What you need to do: Among the entries below, only the lines starting at the one with "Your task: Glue" and ending at the one with "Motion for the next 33", both included, are to be printed exactly.

Stored dataset items

──────

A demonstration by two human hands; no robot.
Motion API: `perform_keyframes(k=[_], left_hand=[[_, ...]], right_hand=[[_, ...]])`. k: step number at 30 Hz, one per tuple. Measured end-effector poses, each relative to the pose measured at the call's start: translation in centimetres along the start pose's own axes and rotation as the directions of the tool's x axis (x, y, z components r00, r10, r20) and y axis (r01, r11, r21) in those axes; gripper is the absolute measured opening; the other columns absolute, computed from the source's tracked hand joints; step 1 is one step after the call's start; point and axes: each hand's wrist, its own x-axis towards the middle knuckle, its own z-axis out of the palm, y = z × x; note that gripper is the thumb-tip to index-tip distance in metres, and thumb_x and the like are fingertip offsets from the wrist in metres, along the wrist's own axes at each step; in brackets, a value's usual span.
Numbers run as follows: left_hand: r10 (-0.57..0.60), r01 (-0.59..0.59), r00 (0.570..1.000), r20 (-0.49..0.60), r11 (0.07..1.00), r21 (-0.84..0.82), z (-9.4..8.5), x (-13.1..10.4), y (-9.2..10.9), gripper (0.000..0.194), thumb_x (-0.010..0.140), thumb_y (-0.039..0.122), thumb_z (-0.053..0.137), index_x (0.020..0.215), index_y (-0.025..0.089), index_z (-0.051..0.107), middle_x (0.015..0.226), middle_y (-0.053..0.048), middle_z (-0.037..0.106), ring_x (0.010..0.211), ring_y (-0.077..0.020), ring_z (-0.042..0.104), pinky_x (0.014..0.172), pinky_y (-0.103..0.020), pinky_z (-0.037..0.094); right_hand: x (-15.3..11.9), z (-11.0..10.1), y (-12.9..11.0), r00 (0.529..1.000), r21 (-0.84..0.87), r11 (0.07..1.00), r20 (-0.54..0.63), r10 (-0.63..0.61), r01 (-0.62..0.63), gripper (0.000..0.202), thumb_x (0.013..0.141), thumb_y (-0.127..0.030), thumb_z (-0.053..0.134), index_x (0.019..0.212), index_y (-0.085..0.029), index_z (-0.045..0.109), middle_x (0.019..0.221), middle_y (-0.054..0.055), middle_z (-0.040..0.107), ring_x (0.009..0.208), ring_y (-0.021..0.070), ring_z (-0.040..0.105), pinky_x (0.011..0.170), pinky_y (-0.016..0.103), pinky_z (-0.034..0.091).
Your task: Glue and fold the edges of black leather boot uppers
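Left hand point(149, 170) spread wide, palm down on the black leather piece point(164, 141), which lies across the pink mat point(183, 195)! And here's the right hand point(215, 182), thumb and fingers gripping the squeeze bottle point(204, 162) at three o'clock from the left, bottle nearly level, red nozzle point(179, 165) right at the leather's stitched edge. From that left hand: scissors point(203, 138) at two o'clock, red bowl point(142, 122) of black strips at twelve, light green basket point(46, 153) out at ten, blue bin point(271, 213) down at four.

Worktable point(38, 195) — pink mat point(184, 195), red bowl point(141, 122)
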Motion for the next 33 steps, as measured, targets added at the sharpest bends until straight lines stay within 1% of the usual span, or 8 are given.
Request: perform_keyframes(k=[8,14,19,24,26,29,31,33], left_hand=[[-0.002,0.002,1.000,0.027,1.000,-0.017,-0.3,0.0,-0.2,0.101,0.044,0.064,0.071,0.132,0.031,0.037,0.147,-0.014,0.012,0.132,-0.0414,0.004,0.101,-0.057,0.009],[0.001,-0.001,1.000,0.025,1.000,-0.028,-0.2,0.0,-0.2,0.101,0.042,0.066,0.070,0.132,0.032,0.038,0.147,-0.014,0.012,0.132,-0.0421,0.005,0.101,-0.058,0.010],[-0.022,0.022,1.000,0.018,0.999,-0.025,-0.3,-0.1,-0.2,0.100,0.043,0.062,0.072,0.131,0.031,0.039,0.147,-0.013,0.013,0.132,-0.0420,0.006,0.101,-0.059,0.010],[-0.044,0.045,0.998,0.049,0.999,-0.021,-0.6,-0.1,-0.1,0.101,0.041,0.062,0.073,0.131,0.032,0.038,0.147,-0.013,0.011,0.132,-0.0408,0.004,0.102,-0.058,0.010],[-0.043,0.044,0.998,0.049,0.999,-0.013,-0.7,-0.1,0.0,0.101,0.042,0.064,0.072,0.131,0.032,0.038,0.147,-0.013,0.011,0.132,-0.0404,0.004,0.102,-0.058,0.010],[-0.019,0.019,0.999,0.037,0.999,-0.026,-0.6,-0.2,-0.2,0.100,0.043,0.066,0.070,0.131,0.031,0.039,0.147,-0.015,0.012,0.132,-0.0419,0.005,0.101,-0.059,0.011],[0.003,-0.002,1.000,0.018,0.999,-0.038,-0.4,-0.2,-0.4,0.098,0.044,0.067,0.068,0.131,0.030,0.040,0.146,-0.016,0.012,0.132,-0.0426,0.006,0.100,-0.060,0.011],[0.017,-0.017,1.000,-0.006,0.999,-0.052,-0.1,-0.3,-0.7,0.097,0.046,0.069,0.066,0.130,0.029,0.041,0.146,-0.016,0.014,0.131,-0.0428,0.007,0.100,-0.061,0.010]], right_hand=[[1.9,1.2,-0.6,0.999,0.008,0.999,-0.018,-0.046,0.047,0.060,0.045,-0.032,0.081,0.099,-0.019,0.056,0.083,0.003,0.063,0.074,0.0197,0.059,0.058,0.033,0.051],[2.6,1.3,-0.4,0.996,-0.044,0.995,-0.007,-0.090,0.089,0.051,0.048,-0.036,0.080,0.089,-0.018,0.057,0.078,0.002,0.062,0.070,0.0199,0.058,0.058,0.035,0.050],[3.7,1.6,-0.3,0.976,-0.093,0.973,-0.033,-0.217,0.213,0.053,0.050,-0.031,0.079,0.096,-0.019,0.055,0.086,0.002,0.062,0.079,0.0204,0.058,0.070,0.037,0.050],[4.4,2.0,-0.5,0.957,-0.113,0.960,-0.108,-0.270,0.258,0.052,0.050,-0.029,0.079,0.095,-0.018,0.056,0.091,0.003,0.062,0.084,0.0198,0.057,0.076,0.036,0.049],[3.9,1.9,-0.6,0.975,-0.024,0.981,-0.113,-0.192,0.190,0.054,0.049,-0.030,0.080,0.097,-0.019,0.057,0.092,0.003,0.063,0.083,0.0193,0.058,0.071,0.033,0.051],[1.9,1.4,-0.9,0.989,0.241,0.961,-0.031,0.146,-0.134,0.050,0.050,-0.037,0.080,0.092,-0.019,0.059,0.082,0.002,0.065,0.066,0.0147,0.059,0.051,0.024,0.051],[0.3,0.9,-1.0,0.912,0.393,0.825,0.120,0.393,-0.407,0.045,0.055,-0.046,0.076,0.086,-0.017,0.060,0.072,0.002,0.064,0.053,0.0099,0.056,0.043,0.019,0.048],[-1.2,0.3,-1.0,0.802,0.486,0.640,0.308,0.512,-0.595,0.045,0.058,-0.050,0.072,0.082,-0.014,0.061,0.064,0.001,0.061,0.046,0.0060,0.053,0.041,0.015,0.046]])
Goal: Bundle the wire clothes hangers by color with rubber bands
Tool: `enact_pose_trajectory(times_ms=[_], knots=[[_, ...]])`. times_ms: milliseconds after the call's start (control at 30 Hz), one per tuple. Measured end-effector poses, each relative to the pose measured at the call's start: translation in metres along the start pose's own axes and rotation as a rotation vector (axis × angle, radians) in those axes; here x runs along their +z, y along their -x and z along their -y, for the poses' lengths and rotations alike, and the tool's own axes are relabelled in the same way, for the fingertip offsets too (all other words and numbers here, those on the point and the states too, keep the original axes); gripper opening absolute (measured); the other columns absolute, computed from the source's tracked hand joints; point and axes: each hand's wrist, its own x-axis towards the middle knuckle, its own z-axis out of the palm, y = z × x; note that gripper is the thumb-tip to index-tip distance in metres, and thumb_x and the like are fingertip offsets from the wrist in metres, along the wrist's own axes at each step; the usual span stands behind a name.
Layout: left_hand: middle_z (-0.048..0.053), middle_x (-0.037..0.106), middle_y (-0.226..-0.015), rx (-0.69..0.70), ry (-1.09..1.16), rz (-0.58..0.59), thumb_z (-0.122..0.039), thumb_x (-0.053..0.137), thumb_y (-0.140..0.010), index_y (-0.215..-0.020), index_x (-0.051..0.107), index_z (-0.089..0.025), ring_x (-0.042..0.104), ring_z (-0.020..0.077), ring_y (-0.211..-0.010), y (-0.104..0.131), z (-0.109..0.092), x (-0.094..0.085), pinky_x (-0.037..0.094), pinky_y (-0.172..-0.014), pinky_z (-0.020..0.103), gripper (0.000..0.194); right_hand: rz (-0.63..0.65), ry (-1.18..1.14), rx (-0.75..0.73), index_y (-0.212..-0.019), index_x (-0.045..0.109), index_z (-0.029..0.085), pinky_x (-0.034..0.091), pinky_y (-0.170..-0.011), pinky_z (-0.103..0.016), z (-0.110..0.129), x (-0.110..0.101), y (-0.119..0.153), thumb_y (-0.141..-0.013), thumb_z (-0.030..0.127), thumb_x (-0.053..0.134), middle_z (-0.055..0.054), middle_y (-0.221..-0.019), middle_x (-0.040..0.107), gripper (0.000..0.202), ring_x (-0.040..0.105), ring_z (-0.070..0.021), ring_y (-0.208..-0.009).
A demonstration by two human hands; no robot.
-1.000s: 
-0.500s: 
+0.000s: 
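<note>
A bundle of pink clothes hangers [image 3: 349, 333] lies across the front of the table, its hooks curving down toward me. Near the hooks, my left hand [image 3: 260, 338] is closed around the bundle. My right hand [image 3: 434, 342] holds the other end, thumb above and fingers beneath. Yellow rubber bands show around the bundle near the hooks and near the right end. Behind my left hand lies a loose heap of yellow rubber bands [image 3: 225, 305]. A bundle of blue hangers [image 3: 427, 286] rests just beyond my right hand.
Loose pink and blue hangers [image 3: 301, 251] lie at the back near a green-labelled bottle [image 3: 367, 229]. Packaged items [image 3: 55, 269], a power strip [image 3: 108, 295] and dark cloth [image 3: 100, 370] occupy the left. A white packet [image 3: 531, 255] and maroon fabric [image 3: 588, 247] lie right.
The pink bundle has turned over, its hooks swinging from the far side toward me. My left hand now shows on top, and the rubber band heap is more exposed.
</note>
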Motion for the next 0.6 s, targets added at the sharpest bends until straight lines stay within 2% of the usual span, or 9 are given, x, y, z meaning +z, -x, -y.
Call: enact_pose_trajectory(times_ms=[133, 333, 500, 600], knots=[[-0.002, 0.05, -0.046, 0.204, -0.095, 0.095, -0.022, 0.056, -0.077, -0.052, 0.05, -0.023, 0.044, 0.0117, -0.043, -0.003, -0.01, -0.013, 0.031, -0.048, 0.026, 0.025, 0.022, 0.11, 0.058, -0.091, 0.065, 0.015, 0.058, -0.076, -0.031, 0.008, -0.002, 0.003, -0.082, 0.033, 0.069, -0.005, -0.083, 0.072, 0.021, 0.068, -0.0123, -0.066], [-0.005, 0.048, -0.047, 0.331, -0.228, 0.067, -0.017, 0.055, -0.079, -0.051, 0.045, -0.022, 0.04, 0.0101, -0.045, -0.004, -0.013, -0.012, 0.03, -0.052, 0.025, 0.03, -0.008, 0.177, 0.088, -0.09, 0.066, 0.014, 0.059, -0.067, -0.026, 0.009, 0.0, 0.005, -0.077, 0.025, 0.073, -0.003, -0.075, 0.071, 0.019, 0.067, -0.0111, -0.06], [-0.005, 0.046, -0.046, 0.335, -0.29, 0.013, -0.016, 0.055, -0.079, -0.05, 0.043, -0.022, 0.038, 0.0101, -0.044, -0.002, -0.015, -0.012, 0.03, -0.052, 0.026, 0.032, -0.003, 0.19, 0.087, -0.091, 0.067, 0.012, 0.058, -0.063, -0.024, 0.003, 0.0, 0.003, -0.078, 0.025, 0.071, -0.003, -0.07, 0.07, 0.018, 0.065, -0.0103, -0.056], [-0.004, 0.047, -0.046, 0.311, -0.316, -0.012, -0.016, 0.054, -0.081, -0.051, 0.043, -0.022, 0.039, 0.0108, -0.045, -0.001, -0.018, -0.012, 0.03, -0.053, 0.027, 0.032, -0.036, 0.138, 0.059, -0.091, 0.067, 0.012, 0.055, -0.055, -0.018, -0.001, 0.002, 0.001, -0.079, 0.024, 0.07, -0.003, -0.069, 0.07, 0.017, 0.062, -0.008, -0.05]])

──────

Answer space:
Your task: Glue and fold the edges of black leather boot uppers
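Left hand point(149, 170) spread wide, palm down on the black leather piece point(164, 141), which lies across the pink mat point(183, 195)! And here's the right hand point(215, 182), thumb and fingers gripping the squeeze bottle point(204, 162) at three o'clock from the left, bottle nearly level, red nozzle point(179, 165) right at the leather's stitched edge. From that left hand: scissors point(203, 138) at two o'clock, red bowl point(142, 122) of black strips at twelve, light green basket point(46, 153) out at ten, blue bin point(271, 213) down at four.

Worktable point(38, 195) — pink mat point(184, 195), red bowl point(141, 122)
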Motion for the next 33 steps, as measured, targets added at the sharpest bends until straight lines stay within 1% of the usual span, or 8 are given.

The exercise is done, and nothing more is needed.